◆ EXERCISE INSTRUCTIONS
When you reach the line in the listing below that contains "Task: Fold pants", begin returning lines exactly as written, and stop after the line that contains "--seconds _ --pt". Return no other lines.

◆ DATA EXCERPTS
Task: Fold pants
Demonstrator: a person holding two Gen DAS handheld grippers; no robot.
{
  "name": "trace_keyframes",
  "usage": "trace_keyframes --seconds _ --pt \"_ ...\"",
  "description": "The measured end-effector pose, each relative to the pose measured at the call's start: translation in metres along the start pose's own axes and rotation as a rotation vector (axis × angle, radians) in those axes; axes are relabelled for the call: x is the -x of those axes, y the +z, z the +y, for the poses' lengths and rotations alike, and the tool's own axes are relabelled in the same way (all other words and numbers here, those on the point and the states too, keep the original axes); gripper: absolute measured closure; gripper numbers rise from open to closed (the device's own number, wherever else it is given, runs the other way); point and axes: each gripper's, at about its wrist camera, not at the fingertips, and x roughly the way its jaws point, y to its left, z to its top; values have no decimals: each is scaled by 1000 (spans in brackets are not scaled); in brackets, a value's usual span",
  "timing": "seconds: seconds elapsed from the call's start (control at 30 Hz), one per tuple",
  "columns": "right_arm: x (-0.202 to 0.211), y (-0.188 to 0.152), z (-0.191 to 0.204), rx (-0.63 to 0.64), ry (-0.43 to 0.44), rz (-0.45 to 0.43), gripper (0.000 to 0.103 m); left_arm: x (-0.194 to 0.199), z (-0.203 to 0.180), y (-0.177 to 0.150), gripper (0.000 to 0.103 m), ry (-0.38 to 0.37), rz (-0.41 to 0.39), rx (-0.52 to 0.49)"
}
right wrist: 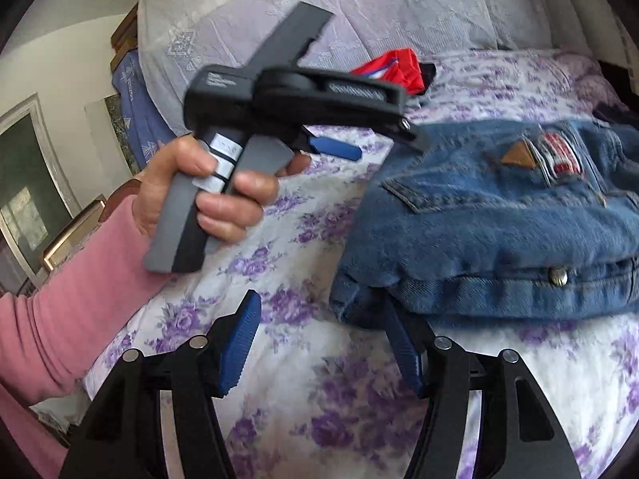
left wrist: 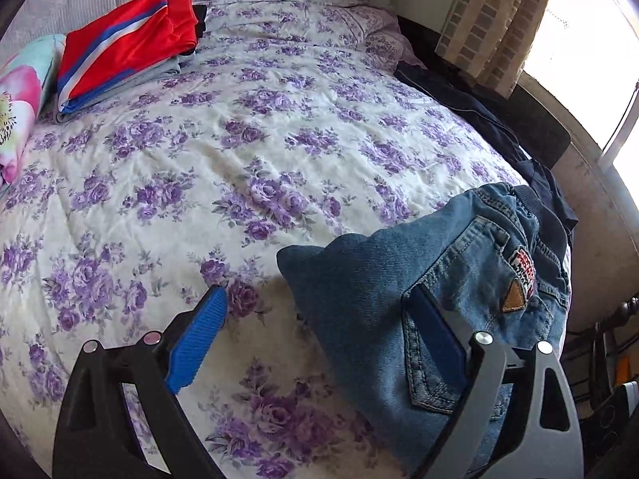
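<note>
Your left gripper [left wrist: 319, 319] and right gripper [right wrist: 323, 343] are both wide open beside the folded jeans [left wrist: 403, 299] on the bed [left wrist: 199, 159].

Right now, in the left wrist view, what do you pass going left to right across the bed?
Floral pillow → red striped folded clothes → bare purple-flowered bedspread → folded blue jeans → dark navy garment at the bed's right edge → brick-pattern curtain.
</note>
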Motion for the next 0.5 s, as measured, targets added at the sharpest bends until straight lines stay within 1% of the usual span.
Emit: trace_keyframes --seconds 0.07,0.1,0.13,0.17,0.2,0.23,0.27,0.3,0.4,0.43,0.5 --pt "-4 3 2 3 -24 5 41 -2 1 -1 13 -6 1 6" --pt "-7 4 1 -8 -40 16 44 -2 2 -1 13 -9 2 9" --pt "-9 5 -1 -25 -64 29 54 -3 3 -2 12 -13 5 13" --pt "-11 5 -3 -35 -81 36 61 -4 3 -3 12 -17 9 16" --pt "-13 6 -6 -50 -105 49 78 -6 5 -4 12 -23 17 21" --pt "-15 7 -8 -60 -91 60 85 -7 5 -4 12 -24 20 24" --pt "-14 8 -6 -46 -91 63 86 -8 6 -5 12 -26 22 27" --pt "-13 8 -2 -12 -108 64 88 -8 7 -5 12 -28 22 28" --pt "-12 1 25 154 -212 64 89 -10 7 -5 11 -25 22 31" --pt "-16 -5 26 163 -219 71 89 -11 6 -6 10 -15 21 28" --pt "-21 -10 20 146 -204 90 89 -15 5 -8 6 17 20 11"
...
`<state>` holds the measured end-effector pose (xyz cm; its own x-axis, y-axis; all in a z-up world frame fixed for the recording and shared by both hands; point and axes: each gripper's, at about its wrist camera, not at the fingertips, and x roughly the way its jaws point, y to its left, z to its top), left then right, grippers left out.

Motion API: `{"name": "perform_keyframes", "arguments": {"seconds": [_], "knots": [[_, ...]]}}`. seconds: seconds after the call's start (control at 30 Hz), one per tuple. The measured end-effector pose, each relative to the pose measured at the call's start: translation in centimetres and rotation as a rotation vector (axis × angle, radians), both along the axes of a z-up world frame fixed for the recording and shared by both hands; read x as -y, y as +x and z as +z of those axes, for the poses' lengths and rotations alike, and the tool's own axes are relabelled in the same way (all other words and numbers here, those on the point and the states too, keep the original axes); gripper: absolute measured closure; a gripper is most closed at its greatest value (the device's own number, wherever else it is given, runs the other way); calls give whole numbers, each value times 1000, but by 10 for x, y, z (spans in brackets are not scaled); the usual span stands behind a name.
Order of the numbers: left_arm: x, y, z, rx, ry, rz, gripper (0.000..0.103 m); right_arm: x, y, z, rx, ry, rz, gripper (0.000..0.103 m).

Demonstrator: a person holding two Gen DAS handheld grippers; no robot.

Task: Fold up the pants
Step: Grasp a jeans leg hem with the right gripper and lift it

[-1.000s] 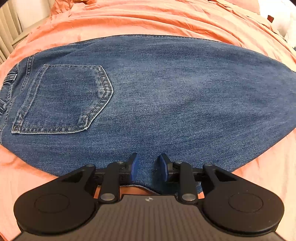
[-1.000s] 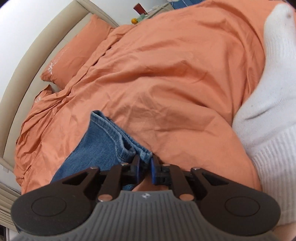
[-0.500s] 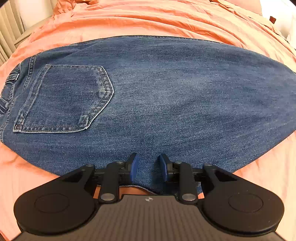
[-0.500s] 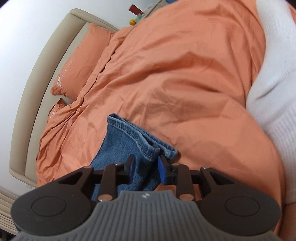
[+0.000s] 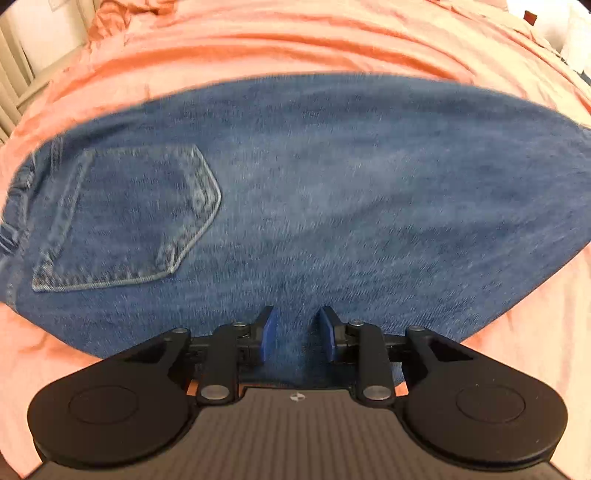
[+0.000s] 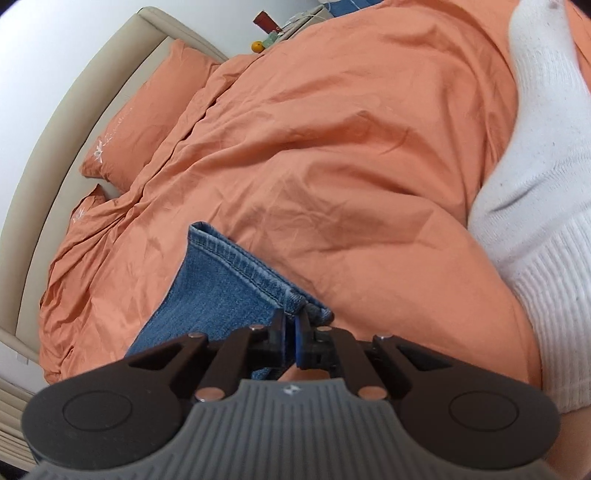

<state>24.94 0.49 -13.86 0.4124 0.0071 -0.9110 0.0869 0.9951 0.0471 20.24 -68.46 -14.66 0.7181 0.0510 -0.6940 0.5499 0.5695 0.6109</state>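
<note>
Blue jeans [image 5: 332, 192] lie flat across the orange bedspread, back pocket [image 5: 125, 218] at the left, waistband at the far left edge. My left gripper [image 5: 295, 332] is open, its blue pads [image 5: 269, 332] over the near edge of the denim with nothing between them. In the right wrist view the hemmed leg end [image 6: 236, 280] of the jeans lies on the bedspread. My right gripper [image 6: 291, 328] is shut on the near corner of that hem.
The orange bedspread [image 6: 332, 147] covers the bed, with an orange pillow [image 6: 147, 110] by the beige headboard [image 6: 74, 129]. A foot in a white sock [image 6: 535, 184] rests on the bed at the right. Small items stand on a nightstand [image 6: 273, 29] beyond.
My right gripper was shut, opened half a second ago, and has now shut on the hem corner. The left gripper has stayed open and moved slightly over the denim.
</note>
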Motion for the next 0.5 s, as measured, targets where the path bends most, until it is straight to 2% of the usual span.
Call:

◆ ANSWER SPACE
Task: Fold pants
Demonstrator: a person holding two Gen DAS handheld grippers; no robot.
{
  "name": "trace_keyframes",
  "usage": "trace_keyframes --seconds _ --pt \"_ ...\"",

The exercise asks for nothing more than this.